> _Task description_: Exact reproduction required: the lines below from the line with "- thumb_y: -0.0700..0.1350" to the line with "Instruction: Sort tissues", both ends included, and no others.

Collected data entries
============================================================

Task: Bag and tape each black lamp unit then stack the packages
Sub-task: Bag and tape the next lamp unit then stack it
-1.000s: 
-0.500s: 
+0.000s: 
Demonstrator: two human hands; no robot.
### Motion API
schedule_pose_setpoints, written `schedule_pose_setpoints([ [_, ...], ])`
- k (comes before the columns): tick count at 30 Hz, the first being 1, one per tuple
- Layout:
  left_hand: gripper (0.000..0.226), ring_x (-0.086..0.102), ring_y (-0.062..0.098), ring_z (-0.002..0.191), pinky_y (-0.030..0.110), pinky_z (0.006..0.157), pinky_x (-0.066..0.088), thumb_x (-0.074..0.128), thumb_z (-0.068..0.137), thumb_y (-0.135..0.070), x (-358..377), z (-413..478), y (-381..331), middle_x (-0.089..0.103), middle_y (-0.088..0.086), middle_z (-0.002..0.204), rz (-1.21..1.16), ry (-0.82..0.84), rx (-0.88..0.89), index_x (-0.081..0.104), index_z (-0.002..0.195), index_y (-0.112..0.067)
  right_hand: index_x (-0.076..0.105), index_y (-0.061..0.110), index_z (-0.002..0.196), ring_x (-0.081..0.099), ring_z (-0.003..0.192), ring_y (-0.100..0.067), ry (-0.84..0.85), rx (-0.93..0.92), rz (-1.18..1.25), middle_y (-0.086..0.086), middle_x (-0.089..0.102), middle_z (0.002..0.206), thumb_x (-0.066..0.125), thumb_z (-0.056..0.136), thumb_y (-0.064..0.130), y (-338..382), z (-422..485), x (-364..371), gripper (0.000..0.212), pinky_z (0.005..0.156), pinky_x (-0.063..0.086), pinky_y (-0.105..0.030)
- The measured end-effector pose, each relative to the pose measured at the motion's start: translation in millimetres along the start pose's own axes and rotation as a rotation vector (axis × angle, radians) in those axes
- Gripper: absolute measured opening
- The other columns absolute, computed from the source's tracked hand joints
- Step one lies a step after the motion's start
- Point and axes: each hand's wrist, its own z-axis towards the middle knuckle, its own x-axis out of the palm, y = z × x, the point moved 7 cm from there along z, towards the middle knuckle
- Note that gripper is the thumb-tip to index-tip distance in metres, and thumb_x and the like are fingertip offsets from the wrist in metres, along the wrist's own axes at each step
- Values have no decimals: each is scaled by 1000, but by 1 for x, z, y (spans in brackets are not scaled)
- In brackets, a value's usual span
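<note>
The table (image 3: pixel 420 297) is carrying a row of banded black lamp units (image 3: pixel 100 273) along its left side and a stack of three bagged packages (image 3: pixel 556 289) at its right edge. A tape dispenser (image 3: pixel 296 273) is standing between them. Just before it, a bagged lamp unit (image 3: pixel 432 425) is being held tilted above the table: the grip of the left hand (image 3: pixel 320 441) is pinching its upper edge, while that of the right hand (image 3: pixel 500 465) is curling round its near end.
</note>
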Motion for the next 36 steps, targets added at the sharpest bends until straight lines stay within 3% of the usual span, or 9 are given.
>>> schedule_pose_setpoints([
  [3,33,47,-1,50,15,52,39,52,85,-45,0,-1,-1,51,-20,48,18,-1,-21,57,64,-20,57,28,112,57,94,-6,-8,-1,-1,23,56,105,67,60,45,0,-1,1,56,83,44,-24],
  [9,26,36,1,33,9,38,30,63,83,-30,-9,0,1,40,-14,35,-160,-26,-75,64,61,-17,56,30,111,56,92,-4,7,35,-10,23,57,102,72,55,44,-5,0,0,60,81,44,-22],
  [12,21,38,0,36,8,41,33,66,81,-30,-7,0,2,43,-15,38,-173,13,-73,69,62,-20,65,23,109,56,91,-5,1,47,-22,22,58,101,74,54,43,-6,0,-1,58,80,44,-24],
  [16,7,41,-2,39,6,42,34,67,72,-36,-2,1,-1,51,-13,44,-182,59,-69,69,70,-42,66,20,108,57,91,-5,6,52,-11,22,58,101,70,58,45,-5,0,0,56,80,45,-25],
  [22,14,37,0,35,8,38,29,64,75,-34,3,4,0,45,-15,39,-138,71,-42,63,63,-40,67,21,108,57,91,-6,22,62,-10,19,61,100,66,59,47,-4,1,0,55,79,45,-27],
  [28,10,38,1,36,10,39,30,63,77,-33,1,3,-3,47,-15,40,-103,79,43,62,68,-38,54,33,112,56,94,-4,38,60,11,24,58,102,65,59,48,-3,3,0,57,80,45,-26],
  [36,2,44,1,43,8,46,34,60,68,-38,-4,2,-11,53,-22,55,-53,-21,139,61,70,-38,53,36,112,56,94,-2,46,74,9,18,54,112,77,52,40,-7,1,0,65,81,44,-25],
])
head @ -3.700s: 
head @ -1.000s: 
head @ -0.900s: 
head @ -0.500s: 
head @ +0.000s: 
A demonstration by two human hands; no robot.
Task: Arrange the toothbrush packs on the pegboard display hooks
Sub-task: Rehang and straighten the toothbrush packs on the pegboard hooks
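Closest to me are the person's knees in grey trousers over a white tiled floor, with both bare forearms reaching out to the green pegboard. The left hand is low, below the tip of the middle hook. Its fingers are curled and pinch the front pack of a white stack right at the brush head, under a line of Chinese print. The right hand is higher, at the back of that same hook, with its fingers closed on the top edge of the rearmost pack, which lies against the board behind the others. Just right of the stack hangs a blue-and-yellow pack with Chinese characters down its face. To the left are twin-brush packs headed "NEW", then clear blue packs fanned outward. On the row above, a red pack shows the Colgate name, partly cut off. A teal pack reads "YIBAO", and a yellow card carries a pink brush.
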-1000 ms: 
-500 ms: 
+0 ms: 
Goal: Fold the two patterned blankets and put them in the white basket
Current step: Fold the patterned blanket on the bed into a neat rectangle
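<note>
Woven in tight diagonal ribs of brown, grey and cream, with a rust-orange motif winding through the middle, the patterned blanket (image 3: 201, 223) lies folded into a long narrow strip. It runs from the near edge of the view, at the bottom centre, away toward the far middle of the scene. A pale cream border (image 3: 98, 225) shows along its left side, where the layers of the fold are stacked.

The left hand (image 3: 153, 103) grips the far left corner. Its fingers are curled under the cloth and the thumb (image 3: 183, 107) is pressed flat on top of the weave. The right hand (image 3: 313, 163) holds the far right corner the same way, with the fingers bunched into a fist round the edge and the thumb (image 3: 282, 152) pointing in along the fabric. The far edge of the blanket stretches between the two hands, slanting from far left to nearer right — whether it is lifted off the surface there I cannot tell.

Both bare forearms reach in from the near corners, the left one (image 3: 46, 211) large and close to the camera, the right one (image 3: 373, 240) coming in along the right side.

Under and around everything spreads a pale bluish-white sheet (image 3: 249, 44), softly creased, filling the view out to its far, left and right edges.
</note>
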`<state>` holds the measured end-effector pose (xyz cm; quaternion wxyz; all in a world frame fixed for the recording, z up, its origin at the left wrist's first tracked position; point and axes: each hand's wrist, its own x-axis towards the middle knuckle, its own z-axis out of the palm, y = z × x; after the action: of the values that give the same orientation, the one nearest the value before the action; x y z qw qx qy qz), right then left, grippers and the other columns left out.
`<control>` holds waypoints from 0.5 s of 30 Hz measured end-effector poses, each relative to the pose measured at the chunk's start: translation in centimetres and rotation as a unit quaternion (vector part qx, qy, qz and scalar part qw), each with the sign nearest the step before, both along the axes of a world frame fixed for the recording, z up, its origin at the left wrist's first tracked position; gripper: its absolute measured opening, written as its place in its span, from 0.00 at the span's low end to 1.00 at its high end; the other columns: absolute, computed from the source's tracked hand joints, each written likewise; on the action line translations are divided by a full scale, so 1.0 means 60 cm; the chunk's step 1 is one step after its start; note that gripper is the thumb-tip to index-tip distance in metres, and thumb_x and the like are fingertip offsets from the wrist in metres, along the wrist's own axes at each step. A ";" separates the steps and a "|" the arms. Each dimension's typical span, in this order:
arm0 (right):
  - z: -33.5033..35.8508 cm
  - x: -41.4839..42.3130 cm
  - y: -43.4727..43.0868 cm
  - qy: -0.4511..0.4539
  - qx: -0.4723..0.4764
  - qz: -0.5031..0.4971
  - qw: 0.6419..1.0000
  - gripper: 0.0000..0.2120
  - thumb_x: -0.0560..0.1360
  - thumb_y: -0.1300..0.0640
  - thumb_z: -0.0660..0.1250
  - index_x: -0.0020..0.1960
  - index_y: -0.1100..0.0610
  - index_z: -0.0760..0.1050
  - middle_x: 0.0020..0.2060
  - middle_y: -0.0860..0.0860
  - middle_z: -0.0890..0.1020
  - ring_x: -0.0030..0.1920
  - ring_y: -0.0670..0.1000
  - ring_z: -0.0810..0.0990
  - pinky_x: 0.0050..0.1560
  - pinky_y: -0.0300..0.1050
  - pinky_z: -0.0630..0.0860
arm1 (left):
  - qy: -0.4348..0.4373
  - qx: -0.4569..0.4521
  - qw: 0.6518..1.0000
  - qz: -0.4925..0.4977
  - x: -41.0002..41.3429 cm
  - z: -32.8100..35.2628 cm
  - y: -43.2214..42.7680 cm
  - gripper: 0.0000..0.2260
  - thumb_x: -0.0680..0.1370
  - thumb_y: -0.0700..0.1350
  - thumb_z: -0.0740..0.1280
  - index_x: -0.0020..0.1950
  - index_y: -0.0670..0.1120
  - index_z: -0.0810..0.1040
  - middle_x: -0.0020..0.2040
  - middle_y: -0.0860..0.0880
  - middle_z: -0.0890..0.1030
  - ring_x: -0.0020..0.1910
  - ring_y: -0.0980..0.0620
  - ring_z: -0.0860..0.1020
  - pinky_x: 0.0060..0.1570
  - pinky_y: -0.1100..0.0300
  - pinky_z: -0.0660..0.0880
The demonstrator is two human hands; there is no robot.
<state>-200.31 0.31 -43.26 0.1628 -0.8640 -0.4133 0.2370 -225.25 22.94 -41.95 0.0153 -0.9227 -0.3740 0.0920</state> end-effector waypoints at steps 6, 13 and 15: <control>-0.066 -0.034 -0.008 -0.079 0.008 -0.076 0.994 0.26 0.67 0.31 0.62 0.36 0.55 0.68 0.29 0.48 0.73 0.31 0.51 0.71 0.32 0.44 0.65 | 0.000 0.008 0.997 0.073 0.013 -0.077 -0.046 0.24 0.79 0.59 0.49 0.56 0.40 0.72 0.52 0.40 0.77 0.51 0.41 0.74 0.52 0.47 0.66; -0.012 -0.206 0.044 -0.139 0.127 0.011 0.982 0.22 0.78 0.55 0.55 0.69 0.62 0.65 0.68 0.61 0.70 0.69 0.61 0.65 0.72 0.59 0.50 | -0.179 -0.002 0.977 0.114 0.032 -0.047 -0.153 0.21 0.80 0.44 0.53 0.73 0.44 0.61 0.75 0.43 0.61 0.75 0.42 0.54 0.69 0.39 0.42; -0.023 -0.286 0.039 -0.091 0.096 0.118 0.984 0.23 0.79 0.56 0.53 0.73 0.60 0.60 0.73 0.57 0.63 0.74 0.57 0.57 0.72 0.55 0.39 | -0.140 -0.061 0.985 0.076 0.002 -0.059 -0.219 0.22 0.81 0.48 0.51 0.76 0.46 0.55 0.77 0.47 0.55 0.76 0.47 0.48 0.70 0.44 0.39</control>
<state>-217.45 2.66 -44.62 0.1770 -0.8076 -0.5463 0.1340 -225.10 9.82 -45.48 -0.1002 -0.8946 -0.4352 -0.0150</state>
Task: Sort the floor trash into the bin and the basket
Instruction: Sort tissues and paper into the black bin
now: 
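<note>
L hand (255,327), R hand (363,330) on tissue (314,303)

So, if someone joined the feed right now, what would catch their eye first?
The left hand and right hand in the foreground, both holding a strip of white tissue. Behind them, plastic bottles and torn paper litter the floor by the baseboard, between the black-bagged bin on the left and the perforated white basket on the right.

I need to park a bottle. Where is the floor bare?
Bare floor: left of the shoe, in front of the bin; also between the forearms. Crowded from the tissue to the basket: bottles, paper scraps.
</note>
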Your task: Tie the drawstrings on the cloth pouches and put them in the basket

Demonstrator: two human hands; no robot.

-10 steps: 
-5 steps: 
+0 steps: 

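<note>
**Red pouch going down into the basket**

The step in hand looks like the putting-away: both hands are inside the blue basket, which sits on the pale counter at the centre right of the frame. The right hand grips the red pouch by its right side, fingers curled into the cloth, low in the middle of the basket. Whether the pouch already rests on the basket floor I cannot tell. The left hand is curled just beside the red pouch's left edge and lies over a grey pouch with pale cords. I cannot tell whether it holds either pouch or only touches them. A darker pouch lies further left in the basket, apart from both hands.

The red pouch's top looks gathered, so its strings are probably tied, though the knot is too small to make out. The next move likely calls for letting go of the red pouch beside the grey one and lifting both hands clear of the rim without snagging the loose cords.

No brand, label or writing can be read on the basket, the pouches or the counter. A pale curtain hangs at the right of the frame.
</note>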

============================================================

> _Output for this task_:
  - thumb_y: -0.0700..0.1350
  - thumb_z: -0.0740..0.1280
  - index_x: -0.0020..0.1950
  - index_y: -0.0670..0.1120
  - index_z: -0.0810..0.1040
  - middle_x: -0.0020..0.2040
  - middle_y: -0.0860..0.0880
  - middle_z: -0.0890..0.1030
  - ring_x: -0.0020..0.1910
  - ring_y: -0.0980..0.0620
  - ring_z: -0.0860..0.1020
  - pinky_x: 0.0060..0.1570
  - pinky_y: -0.1100..0.0300
  - pinky_z: -0.0660..0.0880
The demonstrator is two human hands; there is no robot.
<state>-200.31 0.31 -43.26 0.1628 -0.8640 -0.4133 0.2370 -225.25 22.94 -41.95 0.0153 -0.9227 -0.3740 0.0920</state> end-effector waypoints at steps 6, 13 and 15: <control>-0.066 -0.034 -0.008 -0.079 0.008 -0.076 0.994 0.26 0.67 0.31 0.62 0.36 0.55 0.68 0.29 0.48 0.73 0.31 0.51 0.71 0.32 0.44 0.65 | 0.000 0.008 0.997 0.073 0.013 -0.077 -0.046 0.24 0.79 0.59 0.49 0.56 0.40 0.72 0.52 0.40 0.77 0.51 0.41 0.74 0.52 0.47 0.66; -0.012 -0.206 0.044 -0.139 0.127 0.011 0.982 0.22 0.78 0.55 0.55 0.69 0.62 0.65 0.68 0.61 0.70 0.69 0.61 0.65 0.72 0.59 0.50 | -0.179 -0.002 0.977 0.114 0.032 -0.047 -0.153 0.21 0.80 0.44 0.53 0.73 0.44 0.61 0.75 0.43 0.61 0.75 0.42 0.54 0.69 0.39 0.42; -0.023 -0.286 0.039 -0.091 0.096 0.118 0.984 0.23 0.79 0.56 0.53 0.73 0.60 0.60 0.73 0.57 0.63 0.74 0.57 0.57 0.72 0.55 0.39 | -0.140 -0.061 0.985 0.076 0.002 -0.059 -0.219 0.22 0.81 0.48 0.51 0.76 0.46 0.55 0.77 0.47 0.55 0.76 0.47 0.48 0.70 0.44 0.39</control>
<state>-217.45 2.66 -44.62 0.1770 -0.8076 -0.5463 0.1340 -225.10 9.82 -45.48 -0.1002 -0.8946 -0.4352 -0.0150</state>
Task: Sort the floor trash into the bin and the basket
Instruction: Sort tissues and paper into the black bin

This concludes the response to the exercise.